(Data records)
===

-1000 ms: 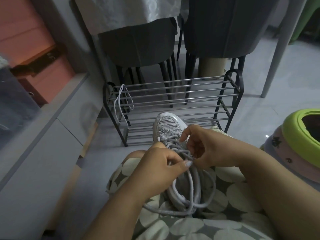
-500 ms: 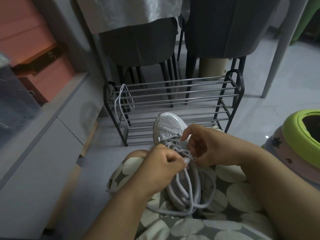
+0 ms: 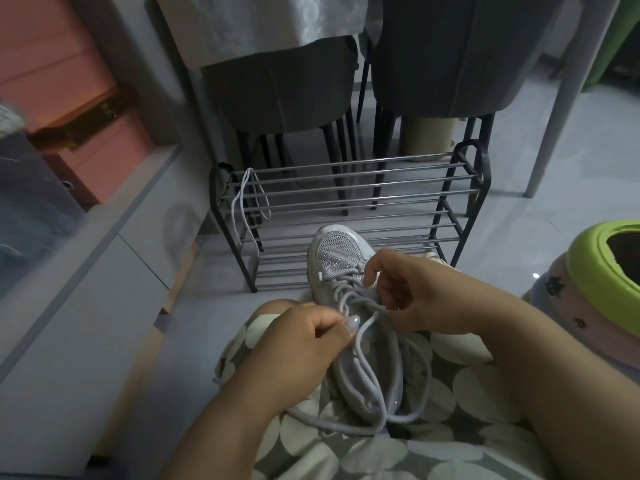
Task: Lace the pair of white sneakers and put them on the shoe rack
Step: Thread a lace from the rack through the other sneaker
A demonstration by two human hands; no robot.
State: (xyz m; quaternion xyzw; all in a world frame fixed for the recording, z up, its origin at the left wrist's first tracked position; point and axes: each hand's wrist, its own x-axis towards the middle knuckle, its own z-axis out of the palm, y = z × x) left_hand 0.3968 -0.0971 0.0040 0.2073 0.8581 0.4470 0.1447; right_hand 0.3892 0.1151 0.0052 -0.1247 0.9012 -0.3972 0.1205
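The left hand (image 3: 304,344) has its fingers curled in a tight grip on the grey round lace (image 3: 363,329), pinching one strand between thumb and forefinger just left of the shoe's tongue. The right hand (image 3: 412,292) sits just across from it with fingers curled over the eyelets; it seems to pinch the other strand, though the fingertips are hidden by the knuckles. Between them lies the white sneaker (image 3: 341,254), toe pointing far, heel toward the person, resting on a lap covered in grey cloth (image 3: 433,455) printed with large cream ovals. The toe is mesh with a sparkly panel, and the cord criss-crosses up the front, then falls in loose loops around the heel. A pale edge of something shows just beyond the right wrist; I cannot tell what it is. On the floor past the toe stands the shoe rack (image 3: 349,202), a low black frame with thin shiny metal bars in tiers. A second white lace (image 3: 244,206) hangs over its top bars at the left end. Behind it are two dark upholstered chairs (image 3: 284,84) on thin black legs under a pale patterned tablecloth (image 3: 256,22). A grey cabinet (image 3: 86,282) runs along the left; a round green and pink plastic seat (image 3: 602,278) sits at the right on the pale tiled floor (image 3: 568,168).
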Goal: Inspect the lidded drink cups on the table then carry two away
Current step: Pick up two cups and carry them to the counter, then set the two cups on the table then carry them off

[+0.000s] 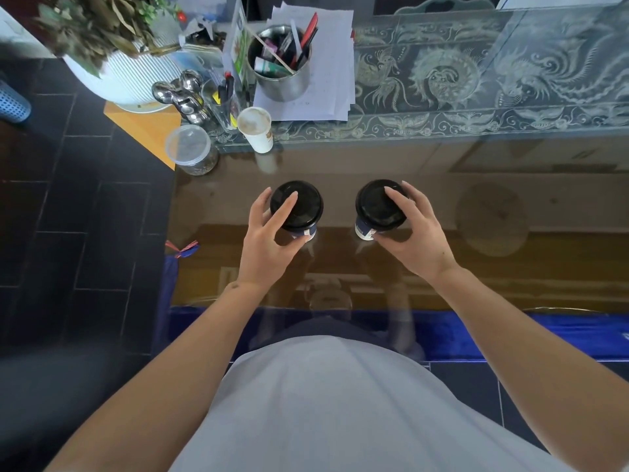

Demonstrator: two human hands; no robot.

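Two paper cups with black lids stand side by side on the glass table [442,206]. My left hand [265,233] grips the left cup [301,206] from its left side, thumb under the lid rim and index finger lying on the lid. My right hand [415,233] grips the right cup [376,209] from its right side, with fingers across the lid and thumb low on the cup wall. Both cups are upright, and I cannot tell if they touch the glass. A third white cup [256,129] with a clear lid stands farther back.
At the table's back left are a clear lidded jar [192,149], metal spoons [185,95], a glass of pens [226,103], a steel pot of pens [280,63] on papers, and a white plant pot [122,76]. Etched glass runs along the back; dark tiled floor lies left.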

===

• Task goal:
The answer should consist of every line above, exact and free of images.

• Result below:
-1000 ms: 
-500 ms: 
+0 ms: 
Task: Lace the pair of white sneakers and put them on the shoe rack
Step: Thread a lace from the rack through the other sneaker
A demonstration by two human hands; no robot.
State: (xyz m; quaternion xyzw; all in a world frame fixed for the recording, z up, its origin at the left wrist's first tracked position; point and axes: each hand's wrist, its own x-axis towards the middle knuckle, its own z-axis out of the palm, y = z × x) left_hand 0.3968 -0.0971 0.0040 0.2073 0.8581 0.4470 0.1447; right_hand 0.3892 0.1151 0.0052 -0.1247 0.9012 -0.3972 0.1205
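The left hand (image 3: 304,344) has its fingers curled in a tight grip on the grey round lace (image 3: 363,329), pinching one strand between thumb and forefinger just left of the shoe's tongue. The right hand (image 3: 412,292) sits just across from it with fingers curled over the eyelets; it seems to pinch the other strand, though the fingertips are hidden by the knuckles. Between them lies the white sneaker (image 3: 341,254), toe pointing far, heel toward the person, resting on a lap covered in grey cloth (image 3: 433,455) printed with large cream ovals. The toe is mesh with a sparkly panel, and the cord criss-crosses up the front, then falls in loose loops around the heel. A pale edge of something shows just beyond the right wrist; I cannot tell what it is. On the floor past the toe stands the shoe rack (image 3: 349,202), a low black frame with thin shiny metal bars in tiers. A second white lace (image 3: 244,206) hangs over its top bars at the left end. Behind it are two dark upholstered chairs (image 3: 284,84) on thin black legs under a pale patterned tablecloth (image 3: 256,22). A grey cabinet (image 3: 86,282) runs along the left; a round green and pink plastic seat (image 3: 602,278) sits at the right on the pale tiled floor (image 3: 568,168).
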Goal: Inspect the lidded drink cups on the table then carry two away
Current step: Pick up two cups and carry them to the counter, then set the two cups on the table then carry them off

[+0.000s] 

Demonstrator: two human hands; no robot.

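Two paper cups with black lids stand side by side on the glass table [442,206]. My left hand [265,233] grips the left cup [301,206] from its left side, thumb under the lid rim and index finger lying on the lid. My right hand [415,233] grips the right cup [376,209] from its right side, with fingers across the lid and thumb low on the cup wall. Both cups are upright, and I cannot tell if they touch the glass. A third white cup [256,129] with a clear lid stands farther back.
At the table's back left are a clear lidded jar [192,149], metal spoons [185,95], a glass of pens [226,103], a steel pot of pens [280,63] on papers, and a white plant pot [122,76]. Etched glass runs along the back; dark tiled floor lies left.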

Work on the exercise is finished.